*Data below*:

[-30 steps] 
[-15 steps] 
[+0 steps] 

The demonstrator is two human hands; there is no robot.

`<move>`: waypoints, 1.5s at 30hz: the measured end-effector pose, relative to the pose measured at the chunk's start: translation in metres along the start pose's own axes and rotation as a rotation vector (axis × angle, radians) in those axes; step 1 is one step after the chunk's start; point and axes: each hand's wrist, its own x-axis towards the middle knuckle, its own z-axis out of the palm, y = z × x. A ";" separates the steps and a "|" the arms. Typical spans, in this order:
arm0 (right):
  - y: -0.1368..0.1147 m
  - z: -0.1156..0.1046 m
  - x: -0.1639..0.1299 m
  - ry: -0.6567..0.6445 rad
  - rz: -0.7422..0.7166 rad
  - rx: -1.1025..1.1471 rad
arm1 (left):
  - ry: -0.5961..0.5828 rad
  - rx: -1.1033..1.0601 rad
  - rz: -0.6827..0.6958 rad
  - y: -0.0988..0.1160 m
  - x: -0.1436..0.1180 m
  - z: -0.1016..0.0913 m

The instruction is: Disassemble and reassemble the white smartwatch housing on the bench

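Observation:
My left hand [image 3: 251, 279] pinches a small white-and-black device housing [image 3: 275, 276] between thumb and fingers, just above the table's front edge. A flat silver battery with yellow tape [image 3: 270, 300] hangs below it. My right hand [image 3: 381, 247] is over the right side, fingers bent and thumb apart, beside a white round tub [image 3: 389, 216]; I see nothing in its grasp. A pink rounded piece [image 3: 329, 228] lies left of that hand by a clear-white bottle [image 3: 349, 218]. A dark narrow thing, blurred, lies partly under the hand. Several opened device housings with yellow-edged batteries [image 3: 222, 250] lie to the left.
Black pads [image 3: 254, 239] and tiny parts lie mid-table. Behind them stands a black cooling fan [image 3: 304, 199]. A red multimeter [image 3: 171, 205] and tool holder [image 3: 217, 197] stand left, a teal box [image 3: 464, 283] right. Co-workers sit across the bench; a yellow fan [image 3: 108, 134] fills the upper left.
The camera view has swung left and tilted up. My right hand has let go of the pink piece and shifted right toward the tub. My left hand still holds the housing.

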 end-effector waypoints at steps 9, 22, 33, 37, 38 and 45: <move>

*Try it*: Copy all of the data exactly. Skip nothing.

*Output for this task*:
[-30 steps] 
[-15 steps] 
[+0 steps] 

The demonstrator is two human hands; there is no robot.

`<move>`: waypoints, 1.5s at 30hz: the measured end-effector pose, relative to the pose measured at the chunk's start: translation in metres along the start pose's own axes and rotation as a rotation vector (axis × angle, radians) in those axes; step 1 is one step after the chunk's start; point and axes: each hand's wrist, its own x-axis towards the middle knuckle, its own z-axis out of the palm, y = z × x. A ";" separates the steps and a "|" the arms. Typical spans, in this order:
arm0 (right):
  - y: -0.1368..0.1147 m
  - z: -0.1156..0.1046 m
  - x: -0.1639..0.1299 m
  - ry: -0.6567..0.6445 rad
  - rz: -0.7422..0.7166 rad
  - rx: -1.1025..1.1471 rad
arm1 (left):
  - ry: -0.5961..0.5828 rad
  - rx: -1.1033..1.0601 rad
  - rz: -0.6827..0.6958 rad
  - y: -0.0988..0.1160 m
  - x: -0.1436..0.1180 m
  - z: -0.1016..0.0913 m

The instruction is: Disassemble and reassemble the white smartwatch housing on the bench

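Observation:
My left hand [image 3: 251, 279] pinches a small white-and-black device housing [image 3: 275, 276] between thumb and fingers, just above the table's front edge. A flat silver battery with yellow tape [image 3: 270, 300] hangs below it. My right hand [image 3: 381, 247] is over the right side, fingers bent and thumb apart, beside a white round tub [image 3: 389, 216]; I see nothing in its grasp. A pink rounded piece [image 3: 329, 228] lies left of that hand by a clear-white bottle [image 3: 349, 218]. A dark narrow thing, blurred, lies partly under the hand. Several opened device housings with yellow-edged batteries [image 3: 222, 250] lie to the left.
Black pads [image 3: 254, 239] and tiny parts lie mid-table. Behind them stands a black cooling fan [image 3: 304, 199]. A red multimeter [image 3: 171, 205] and tool holder [image 3: 217, 197] stand left, a teal box [image 3: 464, 283] right. Co-workers sit across the bench; a yellow fan [image 3: 108, 134] fills the upper left.
The camera view has swung left and tilted up. My right hand has let go of the pink piece and shifted right toward the tub. My left hand still holds the housing.
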
 end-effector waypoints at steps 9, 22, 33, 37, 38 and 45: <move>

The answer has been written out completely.